Appendix H. Methods for molecular sexing of chicks and embryos.
To sex tit nestlings, we used a DNA test following the protocol of Griffiths et al. (1998). DNA was extracted from nestling’s blood using commercial kits (Wizard Genomic DNA Isolation Kit, Promega, Switzerland; DNeasy Tissue Kit, Qiagen, Basel, Switzerland) following the manufacturers' protocols. For DNA extraction from dead embryo tissue, we used DNeasy Tissue Kit (Qiagen, Basel, Switzerland), following the protocol for rodent tail.

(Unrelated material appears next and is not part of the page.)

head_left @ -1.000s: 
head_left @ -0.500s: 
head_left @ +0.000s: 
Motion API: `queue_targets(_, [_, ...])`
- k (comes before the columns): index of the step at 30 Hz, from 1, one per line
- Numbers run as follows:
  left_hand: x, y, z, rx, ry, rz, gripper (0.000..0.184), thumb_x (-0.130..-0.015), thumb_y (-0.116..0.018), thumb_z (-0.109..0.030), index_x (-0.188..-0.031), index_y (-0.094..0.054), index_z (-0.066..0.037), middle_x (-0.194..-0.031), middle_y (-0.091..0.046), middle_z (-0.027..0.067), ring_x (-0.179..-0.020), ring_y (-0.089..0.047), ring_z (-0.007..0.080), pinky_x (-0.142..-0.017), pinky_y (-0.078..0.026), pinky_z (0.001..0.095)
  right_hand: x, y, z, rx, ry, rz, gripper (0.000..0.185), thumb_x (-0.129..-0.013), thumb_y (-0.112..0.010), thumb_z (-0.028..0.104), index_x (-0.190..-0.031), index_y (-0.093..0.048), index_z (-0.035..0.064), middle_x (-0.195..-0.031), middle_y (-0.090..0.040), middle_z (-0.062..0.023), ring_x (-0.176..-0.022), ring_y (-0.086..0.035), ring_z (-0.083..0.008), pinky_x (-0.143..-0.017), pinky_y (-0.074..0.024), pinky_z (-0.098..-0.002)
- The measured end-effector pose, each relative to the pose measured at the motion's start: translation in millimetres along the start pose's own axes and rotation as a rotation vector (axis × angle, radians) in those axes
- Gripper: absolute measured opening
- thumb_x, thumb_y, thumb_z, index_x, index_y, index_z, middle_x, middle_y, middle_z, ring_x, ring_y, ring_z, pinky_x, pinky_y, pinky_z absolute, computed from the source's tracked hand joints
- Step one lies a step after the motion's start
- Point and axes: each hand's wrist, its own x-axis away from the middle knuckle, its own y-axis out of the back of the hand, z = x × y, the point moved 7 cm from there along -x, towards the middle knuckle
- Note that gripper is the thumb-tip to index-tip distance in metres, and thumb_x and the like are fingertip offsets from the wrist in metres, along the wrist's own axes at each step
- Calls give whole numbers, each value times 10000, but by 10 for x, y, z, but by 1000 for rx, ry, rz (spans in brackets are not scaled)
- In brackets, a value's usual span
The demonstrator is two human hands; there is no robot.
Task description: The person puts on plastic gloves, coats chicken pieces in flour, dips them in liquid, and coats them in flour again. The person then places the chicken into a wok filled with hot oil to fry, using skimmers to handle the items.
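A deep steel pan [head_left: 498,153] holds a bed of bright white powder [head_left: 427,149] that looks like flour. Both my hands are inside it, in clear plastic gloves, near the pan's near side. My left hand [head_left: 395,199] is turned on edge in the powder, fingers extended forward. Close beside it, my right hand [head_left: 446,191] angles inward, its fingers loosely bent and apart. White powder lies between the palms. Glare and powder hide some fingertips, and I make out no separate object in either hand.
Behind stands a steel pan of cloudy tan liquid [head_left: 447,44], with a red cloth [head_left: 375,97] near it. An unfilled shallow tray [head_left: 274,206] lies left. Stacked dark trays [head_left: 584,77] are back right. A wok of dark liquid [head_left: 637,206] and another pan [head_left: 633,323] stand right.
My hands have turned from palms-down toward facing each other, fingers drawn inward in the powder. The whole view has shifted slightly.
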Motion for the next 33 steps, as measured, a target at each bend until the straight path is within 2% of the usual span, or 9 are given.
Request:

PCR amplification was carried out in a total volume of 10 µL. The final reaction conditions were as follows: 0.25 U HotStarTaq DNA polymerase (Qiagen, Basel, Switzerland), 1 µL Taq buffer, 2.5 mM MgCl2, 0.2 mM of each dNTP (Amersham Pharmacia Biotech Inc.) and 1 µM each of primers P2 and P8. 1 µL of genomic DNA was used as template. PCR was performed in a GeneAmp 2400 or GeneAmp 9700 Thermocycler (Applied Biosystems, Rotkreuz, Switzerland) with the following temperature profile: initial denaturation at 95°C for 15 min; 40 cycles of 94°C for 30 sec, 52°C for 15 sec, and 72°C for 75 sec. The program was completed by an additional extension step at 72°C for 7 min.
PCR products were separated by electrophoresis at 8 V/cm on ethidium bromide stained 2% agarose gels and visualized by UV transillumination. The nestlings were sexed according to the presence of one (males) or two bands (females) (Tschirren et al. 2003).
Griffiths, R., M. C. Double, K. Orr, and R. J. G. Dawson. 1998. A DNA test to sex most birds. Molecular Ecology 7:10711076.
Tschirren, B., P. S. Fitze, and H. Richner. 2003. Sexual dimorphism in susceptibility to parasites and cell-mediated immunity in great tit nestlings. Journal of Animal Ecology 72:839845.